(DATA SHOWN):
|---|
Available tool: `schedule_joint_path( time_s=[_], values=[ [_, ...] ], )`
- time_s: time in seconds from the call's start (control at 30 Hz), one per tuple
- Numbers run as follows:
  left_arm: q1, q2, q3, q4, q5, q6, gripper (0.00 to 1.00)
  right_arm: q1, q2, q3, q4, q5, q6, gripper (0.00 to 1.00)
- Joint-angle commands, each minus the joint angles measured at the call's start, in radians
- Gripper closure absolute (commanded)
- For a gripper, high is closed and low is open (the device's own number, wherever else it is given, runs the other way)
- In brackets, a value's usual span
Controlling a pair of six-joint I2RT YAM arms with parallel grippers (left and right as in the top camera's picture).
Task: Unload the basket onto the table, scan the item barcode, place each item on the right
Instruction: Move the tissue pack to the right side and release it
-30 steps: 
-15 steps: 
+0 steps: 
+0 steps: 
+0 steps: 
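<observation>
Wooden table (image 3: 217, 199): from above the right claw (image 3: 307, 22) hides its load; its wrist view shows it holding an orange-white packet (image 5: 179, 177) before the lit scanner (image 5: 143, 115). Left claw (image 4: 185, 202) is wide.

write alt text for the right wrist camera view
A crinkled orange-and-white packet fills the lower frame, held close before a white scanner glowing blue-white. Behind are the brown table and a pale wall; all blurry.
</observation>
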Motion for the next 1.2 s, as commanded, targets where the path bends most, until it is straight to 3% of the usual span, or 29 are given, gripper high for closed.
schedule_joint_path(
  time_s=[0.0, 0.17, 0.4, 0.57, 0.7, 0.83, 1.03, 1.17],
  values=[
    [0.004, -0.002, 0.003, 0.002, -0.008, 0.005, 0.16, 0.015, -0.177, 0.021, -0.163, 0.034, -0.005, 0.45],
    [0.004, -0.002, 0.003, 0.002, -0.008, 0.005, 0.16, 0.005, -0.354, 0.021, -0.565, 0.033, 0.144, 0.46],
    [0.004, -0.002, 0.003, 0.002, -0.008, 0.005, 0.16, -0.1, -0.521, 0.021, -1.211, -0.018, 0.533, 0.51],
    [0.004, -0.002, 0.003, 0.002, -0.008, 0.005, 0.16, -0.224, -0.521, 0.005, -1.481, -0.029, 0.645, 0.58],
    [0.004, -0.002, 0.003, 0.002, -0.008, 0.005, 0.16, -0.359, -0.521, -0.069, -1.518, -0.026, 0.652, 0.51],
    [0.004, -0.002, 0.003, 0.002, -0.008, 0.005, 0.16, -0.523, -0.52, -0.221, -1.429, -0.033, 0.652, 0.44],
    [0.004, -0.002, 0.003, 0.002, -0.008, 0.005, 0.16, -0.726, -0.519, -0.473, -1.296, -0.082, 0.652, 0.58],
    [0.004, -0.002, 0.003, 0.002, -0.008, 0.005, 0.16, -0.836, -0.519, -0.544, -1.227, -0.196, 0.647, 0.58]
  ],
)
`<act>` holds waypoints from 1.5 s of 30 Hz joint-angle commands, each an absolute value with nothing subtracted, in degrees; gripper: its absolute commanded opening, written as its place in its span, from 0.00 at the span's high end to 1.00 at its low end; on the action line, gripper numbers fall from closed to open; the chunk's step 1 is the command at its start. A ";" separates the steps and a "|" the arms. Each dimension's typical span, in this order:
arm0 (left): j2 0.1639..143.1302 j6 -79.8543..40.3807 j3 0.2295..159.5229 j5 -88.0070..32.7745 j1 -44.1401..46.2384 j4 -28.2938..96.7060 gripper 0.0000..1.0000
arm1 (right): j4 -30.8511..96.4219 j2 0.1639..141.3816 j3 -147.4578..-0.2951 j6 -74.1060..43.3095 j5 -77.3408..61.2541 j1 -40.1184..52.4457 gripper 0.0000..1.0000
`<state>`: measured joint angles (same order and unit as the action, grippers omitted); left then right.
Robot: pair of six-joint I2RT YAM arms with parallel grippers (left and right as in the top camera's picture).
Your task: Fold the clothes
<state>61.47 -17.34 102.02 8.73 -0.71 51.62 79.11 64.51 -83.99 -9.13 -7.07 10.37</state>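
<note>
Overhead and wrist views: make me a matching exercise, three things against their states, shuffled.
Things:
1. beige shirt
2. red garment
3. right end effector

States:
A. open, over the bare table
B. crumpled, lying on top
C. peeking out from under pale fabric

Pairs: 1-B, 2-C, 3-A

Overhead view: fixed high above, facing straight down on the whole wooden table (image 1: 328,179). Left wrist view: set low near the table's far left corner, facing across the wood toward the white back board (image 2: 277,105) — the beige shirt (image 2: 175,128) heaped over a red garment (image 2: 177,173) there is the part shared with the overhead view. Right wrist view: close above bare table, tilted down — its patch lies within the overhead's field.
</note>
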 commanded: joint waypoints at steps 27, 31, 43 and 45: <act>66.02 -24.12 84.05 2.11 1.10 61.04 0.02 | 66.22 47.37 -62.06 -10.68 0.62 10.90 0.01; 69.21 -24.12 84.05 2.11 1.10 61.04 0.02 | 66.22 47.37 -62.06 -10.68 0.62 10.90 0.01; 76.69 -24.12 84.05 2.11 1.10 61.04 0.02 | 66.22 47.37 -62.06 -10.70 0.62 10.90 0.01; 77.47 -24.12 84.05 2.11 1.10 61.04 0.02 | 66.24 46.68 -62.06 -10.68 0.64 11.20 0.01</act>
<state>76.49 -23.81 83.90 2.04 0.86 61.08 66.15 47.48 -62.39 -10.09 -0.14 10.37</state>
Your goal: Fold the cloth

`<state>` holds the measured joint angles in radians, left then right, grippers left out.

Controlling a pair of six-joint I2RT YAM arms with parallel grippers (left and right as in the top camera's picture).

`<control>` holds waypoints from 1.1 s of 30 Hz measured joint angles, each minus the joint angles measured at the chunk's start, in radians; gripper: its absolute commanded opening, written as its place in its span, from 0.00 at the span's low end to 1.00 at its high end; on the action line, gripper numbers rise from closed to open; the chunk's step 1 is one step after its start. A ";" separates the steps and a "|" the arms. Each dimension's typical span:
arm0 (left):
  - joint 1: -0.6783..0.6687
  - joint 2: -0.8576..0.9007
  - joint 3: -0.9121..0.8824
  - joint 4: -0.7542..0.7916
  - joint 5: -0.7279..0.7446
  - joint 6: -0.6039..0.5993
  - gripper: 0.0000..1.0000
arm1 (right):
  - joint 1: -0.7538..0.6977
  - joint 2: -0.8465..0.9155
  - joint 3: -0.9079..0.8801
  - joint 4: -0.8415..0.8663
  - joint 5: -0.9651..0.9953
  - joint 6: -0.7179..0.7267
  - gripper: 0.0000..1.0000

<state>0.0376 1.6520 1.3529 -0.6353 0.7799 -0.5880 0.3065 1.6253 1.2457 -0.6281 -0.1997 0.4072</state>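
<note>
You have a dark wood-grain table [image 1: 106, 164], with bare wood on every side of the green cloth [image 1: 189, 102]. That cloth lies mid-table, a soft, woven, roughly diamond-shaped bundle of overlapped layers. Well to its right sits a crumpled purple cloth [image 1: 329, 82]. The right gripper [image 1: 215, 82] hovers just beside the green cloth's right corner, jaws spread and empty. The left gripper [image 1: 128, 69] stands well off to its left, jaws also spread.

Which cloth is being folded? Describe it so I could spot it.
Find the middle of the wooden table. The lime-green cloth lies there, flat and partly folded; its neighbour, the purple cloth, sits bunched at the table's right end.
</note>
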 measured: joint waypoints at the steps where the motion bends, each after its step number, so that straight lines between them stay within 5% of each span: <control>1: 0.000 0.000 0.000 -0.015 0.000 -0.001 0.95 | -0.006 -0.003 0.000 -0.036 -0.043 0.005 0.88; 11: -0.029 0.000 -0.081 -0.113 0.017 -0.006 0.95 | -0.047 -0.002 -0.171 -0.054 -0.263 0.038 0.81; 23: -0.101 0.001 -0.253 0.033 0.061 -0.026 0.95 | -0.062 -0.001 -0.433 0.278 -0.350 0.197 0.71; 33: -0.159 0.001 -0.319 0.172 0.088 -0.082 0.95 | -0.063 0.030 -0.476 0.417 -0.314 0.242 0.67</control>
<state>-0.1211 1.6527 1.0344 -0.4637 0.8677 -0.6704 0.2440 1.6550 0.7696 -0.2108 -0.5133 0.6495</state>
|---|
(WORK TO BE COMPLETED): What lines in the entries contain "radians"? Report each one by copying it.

(TASK RESPONSE):
- Joint-angle commands, each minus the joint angles measured at the call's start, in radians
`<state>` holds the measured joint angles in radians, left then right, grippers left out.
`<control>` holds waypoints from 1.1 s of 30 Hz measured joint angles, each minus the joint angles measured at the chunk's start, in radians; gripper: its absolute commanded opening, written as its place in its span, from 0.00 at the span's low end to 1.00 at its high end; on the action line, gripper numbers rise from closed to open; the chunk's step 1 is one step after its start. A ";" separates the steps and a "|" the arms. Each dimension's typical span:

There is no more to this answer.